Cancer Epidemiology Unit, Department of Medical Sciences, University of Turin, and CPO-Piemonte, Turin, Italy.
PLoS One. 2013 Jul 9;8(7):e68162. doi: 10.1371/journal.pone.0068162. Print 2013.
Markers that can discriminate between indolent and aggressive prostate tumours are needed. We studied gene methylation in non-neoplastic tissue adjacent to prostate tumour (NTAT) in association with prostate cancer mortality.
From two cohorts of consecutive prostate cancer patients diagnosed at one pathology ward in Turin, Italy, we selected 157 patients with available NTAT and followed them up for more than 14 years. We obtained DNA from NTAT in paraffin-embedded prostate tumour tissues and used probe real-time PCR to analyse methylation of the glutathione S-transferase (GSTP1) and adenomatous polyposis coli (APC) gene promoters.
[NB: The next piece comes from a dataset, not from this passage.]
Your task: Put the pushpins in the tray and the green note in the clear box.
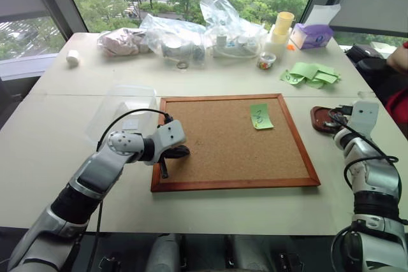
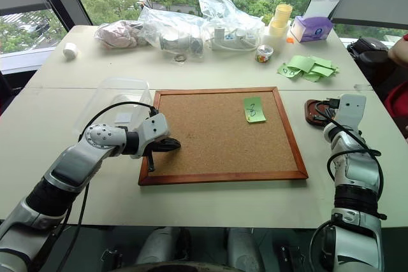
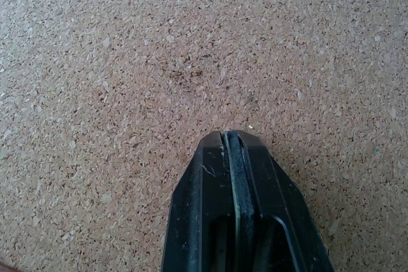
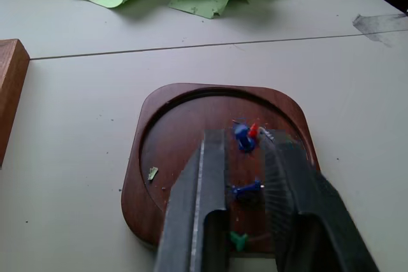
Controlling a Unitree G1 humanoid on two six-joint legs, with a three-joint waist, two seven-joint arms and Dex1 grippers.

Prevalence of APC and GSTP1 methylation in the NTAT was between 40 and 45%. It was associated with methylation in prostate tumour tissue for the same two genes as well as with a high Gleason score. The hazard ratio (HR) of prostate cancer mortality was 2.38 (95% confidence interval: 1.23-4.61) for APC methylation, and 2.92 (1.49-5.74) for GSTP1 methylation in NTAT. It changed to 1.91 (1.03-3.56) and 1.60 (0.80-3.19) after adjusting for Gleason score and methylation in prostate tumour tissue. Comparison of 2 vs. 0 methylated genes in NTAT revealed a HR of 4.30 (2.00-9.22), which decreased to 2.40 (1.15-5.01) after adjustment. Results were stronger in the first 5 years of follow-up (adjusted HR: 3.29, 95% CI: 1.27-8.52).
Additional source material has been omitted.